WORK INSTRUCTION — Of the material below, only the lines from the line containing "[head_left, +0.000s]" down to the line containing "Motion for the" belong in the answer, written out exactly.

DATASET CONTENT —
--- --- ---

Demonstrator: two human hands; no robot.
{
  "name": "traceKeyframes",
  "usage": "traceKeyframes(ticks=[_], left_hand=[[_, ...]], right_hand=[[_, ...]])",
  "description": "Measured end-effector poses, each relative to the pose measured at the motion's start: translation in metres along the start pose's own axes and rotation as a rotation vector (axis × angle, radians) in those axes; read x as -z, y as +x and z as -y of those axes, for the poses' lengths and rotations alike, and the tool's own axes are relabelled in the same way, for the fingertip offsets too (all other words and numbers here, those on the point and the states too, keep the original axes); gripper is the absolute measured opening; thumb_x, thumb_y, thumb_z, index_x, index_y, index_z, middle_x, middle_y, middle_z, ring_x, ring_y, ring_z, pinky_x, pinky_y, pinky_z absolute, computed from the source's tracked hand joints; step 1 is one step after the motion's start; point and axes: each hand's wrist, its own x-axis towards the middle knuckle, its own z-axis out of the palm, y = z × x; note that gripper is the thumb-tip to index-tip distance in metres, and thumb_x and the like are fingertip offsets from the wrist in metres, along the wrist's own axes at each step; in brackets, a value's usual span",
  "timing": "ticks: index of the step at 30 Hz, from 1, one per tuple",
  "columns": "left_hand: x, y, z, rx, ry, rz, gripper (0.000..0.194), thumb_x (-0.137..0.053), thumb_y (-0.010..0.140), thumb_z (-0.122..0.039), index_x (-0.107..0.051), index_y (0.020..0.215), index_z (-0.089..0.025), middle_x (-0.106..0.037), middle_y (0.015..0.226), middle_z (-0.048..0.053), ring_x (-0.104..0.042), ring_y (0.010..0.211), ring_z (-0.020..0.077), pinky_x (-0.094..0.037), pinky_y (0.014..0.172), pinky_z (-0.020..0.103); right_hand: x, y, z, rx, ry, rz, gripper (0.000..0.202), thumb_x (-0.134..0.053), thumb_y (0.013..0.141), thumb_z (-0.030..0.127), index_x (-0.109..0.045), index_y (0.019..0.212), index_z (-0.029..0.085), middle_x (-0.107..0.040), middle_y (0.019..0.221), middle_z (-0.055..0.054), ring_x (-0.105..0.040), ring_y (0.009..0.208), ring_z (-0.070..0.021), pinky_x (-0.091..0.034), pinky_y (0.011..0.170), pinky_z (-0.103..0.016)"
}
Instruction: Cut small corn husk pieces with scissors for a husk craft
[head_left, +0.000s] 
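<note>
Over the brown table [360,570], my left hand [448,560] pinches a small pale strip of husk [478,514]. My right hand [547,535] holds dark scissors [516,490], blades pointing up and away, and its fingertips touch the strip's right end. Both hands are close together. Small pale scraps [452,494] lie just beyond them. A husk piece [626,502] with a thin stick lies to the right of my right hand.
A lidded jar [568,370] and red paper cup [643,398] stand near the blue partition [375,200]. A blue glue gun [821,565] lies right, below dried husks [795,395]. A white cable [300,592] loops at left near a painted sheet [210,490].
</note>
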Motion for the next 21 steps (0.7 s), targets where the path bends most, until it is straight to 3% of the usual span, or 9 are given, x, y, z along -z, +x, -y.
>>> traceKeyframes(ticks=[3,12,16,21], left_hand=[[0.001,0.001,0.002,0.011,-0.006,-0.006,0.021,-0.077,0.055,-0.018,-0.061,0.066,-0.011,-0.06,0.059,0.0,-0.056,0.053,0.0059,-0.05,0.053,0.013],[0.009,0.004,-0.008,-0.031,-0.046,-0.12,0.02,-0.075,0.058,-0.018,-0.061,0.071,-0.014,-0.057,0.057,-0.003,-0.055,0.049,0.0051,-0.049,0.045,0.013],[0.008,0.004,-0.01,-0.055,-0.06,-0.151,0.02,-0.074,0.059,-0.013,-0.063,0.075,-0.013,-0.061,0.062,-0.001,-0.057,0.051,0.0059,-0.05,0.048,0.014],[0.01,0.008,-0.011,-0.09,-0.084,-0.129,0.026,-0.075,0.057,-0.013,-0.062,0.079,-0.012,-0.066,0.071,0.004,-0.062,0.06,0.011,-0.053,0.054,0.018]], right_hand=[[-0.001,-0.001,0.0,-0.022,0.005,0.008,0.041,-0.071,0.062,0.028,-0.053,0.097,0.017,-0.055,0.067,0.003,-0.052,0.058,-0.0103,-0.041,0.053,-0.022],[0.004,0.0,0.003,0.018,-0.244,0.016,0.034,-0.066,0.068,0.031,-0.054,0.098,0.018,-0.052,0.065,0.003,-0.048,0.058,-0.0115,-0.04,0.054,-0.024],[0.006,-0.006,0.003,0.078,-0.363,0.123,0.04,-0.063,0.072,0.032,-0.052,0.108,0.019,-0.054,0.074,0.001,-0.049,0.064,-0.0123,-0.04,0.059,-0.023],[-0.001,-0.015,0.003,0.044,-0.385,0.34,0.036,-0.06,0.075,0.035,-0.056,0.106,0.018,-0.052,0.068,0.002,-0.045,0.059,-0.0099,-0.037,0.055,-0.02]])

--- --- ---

PROBLEM SOLUTION —
[head_left, +0.000s] 
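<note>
Over the brown table [360,570], my left hand [448,560] pinches a small pale strip of husk [478,514]. My right hand [547,535] holds dark scissors [516,490], blades pointing up and away, and its fingertips touch the strip's right end. Both hands are close together. Small pale scraps [452,494] lie just beyond them. A husk piece [626,502] with a thin stick lies to the right of my right hand.
A lidded jar [568,370] and red paper cup [643,398] stand near the blue partition [375,200]. A blue glue gun [821,565] lies right, below dried husks [795,395]. A white cable [300,592] loops at left near a painted sheet [210,490].
</note>
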Motion for the next 21 steps (0.7 s), targets where the path bends most, until it is straight to 3% of the usual span, or 9 are given, x, y, z along -z, +x, -y.

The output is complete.